**Your goal**: An unaltered copy of every line below is the expected output.

**Data provided**:
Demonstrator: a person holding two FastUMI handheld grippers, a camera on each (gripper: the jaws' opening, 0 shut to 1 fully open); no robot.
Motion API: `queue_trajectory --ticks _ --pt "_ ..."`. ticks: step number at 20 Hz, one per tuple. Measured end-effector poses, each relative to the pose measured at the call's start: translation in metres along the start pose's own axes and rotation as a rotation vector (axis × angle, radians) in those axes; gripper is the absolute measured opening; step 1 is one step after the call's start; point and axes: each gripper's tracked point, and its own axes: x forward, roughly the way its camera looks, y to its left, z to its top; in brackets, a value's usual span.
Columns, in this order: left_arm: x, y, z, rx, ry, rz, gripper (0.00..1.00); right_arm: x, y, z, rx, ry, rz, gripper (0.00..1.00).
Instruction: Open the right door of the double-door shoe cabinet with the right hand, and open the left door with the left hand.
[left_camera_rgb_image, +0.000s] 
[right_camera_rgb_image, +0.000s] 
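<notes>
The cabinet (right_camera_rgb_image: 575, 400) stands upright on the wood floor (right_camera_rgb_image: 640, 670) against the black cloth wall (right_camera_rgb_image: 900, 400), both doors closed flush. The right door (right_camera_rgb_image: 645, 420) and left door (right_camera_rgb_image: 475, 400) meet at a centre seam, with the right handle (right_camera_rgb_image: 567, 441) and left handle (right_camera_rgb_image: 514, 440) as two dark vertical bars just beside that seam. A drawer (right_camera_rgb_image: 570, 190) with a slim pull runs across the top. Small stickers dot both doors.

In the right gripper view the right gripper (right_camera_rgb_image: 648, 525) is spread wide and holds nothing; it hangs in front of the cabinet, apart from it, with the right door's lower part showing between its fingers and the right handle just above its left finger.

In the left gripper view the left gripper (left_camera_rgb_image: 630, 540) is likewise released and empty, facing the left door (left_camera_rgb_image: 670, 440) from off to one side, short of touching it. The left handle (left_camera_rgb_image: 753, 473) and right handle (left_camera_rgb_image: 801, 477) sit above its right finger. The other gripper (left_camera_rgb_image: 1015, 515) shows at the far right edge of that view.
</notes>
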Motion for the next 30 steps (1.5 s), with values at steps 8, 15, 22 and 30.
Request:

**Task output**:
Demonstrator: a person holding two FastUMI handheld grippers, a camera on each (gripper: the jaws' opening, 0 shut to 1 fully open); no robot.
Motion API: `queue_trajectory --ticks _ --pt "_ ..."`. ticks: step number at 20 Hz, one per tuple. Measured end-effector poses, each relative to the pose measured at the call's start: translation in metres along the start pose's own axes and rotation as a rotation vector (axis × angle, radians) in those axes; gripper is the absolute measured opening; step 1 is one step after the call's start; point and axes: each gripper's tracked point, and its own axes: x forward, roughly the way its camera looks, y to its left, z to its top; in brackets, a value's usual span.
Columns, in this order: left_arm: x, y, z, rx, ry, rz, gripper (0.00..1.00); right_arm: x, y, z, rx, ry, rz, gripper (0.00..1.00).
Instruction: Open the right door of the double-door shoe cabinet with the right hand, and open the left door with the left hand.
[left_camera_rgb_image, +0.000s] 
[right_camera_rgb_image, +0.000s] 
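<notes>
The cabinet (right_camera_rgb_image: 575, 400) stands upright on the wood floor (right_camera_rgb_image: 640, 670) against the black cloth wall (right_camera_rgb_image: 900, 400), both doors closed flush. The right door (right_camera_rgb_image: 645, 420) and left door (right_camera_rgb_image: 475, 400) meet at a centre seam, with the right handle (right_camera_rgb_image: 567, 441) and left handle (right_camera_rgb_image: 514, 440) as two dark vertical bars just beside that seam. A drawer (right_camera_rgb_image: 570, 190) with a slim pull runs across the top. Small stickers dot both doors.

In the right gripper view the right gripper (right_camera_rgb_image: 648, 525) is spread wide and holds nothing; it hangs in front of the cabinet, apart from it, with the right door's lower part showing between its fingers and the right handle just above its left finger.

In the left gripper view the left gripper (left_camera_rgb_image: 630, 540) is likewise released and empty, facing the left door (left_camera_rgb_image: 670, 440) from off to one side, short of touching it. The left handle (left_camera_rgb_image: 753, 473) and right handle (left_camera_rgb_image: 801, 477) sit above its right finger. The other gripper (left_camera_rgb_image: 1015, 515) shows at the far right edge of that view.
</notes>
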Motion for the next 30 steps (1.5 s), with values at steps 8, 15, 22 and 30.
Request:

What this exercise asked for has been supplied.